Fernando Peña

La paradoja del Perú

Un país desbordado de riqueza, pero que sigue atrapado en la precariedad política y moral

La paradoja del Perú
Fernando Peña
28 de enero del 2026

 

El Perú aún sigue siendo una contradicción permanente. Un país desbordado de riqueza –natural, cultural, histórica y humana–, pero que sigue atrapado en una precariedad política y moral que no se condice con todo lo que podría ser. Tenemos casi todo, salvo lo esencial: un rumbo compartido y una dirigencia a la altura de ese desafío.

La paradoja peruana no está en la falta de recursos, sino en la incapacidad de convertirlos en un proyecto colectivo. Somos un país minero, agrícola, marítimo, amazónico, turístico y creativo. Pocos territorios en el mundo concentran tanta diversidad y potencial. Pero esa abundancia convive con la improvisación, la desigualdad persistente y una sensación crónica de frustración. Como si el Perú siempre estuviera a punto de despegar, pero algo –o alguien– apagara los motores a último momento.

Ese “algo” tiene nombre: la ausencia de un proyecto nacional. No uno declamado en discursos grandilocuentes o en planes que duermen en los anaqueles del Estado, sino un acuerdo básico sobre qué país queremos ser y cómo vamos a construirlo. Un horizonte que trascienda gobiernos, ideologías y cálculos electorales. Sin ese norte, el Perú avanza a trompicones, reaccionando a las crisis, administrando la urgencia, pero sin pensar estratégicamente su futuro.

A esta carencia se suma un problema aún más profundo: la debilidad –cuando no la degradación– de su clase dirigente. El Perú no solo adolece de malos gobiernos; padece una crisis de liderazgo. Políticos sin vocación pública, élites desconectadas del país real, tecnócratas sin sensibilidad social –con una perspectiva meramente citadina– y politicastros que confunden el poder con botín. La política se ha convertido, demasiadas veces, en un espacio de oportunismo antes que de servicio.

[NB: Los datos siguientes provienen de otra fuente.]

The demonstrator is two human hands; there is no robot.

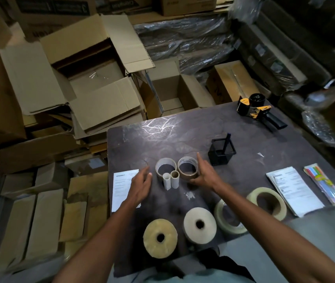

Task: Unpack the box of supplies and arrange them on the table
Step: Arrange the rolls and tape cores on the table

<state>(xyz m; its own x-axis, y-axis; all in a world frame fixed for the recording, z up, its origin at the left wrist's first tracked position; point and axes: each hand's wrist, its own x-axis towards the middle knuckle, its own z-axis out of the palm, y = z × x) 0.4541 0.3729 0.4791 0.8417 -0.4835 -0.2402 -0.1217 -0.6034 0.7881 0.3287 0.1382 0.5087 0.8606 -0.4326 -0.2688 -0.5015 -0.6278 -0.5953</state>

No se trata de idealizar el pasado ni de negar avances. El Perú ha crecido, ha reducido la pobreza, ha ganado visibilidad internacional. Pero ese progreso ha sido frágil, desigual y, sobre todo, sin cimientos éticos sólidos. Cuando la corrupción se cronifica y la mediocridad se vuelve hábito, el crecimiento pierde sentido y la democracia se vacía.

Mientras tanto, la población sobrevive como puede. Emprende, trabaja, migra, resiste. El peruano común suele ir varios pasos adelante del Estado que lo gobierna. Hay talento, esfuerzo y creatividad de sobra en los barrios, en las provincias, en los jóvenes que no se resignan. Lo que falta es un sistema que los convoque, que los represente y que no los traicione.

El infortunio del Perú no es estar condenado al fracaso, sino acostumbrarse a vivir por debajo de sus posibilidades. Normalizar la crisis, relativizar la corrupción, resignarse a la mediocridad. Y esa, quizás, es la incongruencia más dolorosa: un país inmenso, conducido por una pequeñez moral que le impide reconocerse y proyectarse.

Romper este círculo no será rápido ni sencillo. Demanda ciudadanía, organización, instituciones más fuertes y, sobre todo, una nueva generación de líderes íntegros, capaces de pensar el Perú más allá de su propio beneficio. Un proyecto nacional no se decreta: se construye. Pero, para empezar, hace falta algo básico y urgente: voluntad de poder y decencia.

El Perú no necesita milagros. Necesita visión, ética y coraje. Todo lo demás ya lo tiene.